- **ASSIGNMENT**
The lines below that include the word "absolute" are to be reported.
:: RECORDS
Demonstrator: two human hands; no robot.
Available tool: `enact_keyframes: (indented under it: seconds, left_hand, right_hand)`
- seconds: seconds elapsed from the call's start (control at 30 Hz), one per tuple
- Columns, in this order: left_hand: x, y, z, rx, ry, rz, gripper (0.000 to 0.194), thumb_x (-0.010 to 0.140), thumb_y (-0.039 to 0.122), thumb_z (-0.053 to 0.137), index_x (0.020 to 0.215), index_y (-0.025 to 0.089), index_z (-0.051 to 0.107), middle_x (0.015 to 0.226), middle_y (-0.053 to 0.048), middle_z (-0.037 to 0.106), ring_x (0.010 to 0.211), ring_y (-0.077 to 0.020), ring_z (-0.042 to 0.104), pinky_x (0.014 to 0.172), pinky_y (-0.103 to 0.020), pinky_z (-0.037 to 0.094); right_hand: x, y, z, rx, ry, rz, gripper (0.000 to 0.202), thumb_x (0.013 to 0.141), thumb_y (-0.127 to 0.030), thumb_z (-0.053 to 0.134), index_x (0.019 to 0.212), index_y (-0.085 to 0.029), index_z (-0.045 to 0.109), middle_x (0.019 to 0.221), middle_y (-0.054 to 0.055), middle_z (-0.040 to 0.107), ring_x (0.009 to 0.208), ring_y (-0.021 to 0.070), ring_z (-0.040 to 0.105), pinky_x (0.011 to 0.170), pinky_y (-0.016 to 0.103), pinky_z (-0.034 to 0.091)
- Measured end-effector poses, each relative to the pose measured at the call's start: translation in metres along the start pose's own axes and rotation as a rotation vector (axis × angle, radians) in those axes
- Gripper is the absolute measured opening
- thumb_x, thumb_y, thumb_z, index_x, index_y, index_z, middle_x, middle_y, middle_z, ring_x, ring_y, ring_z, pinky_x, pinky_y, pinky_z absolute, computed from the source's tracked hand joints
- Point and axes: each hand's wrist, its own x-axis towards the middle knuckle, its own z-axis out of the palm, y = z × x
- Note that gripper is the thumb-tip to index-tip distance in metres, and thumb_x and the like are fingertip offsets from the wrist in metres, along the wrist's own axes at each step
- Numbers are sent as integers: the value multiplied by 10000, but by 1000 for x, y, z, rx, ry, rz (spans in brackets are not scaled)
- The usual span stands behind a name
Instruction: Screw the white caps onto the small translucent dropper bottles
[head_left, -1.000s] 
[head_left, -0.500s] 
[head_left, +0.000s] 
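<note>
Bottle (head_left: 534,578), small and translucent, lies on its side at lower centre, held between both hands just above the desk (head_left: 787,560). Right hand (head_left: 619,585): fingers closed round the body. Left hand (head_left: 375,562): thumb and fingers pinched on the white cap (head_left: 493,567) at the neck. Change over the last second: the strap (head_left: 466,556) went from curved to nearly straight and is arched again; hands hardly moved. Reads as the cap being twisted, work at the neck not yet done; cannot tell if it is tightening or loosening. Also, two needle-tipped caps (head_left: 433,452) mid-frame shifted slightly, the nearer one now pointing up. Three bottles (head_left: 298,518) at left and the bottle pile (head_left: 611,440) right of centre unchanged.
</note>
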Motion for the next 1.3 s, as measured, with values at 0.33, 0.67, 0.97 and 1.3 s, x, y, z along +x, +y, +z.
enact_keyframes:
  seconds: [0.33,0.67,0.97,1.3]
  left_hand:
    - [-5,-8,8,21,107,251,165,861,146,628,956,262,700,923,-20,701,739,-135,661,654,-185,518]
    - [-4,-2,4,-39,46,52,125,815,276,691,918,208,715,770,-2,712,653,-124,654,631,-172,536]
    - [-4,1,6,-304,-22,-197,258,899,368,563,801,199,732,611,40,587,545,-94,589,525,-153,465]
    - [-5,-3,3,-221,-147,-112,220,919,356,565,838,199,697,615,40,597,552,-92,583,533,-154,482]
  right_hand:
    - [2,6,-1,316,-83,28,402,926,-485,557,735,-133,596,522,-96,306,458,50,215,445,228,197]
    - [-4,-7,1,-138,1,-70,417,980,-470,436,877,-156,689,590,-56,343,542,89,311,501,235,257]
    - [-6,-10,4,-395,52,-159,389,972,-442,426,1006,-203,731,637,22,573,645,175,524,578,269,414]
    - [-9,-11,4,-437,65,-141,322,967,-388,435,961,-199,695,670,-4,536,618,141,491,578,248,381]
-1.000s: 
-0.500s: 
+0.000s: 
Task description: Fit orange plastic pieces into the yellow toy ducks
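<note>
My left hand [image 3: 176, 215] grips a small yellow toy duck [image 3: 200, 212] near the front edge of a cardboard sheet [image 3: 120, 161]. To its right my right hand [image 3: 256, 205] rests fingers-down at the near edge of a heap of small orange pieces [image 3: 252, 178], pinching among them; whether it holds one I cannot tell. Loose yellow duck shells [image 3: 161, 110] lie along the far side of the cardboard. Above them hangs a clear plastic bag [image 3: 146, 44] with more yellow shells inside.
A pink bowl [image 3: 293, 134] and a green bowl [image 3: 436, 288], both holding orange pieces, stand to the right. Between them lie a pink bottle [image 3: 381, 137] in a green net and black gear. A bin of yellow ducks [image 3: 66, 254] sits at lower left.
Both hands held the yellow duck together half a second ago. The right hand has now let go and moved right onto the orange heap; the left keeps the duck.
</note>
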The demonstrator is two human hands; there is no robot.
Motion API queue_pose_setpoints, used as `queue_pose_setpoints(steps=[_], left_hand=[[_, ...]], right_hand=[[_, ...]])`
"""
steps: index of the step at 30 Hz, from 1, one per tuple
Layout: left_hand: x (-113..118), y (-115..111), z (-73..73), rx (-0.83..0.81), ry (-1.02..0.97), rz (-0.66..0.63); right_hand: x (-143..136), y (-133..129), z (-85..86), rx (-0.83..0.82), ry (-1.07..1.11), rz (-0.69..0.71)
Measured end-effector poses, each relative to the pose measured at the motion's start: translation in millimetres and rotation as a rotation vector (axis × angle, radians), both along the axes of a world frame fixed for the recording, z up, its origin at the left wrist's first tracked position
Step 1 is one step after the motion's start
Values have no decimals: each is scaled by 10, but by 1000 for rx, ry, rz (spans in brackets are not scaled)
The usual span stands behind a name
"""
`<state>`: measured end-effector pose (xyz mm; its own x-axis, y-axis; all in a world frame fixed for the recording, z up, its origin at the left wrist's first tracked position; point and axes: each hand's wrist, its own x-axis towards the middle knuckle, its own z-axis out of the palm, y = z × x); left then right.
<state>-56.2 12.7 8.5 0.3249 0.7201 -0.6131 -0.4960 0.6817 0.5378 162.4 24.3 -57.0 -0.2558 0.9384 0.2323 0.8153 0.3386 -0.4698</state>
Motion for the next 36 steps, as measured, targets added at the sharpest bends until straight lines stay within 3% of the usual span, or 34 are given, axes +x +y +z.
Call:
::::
- **RESULT OF THIS TASK**
- Gripper is the absolute measured opening
- thumb_x, thumb_y, thumb_z, index_x, index_y, index_z, middle_x, middle_y, middle_z, ring_x, ring_y, ring_z, pinky_x, pinky_y, pinky_z absolute, computed from the source's tracked hand joints

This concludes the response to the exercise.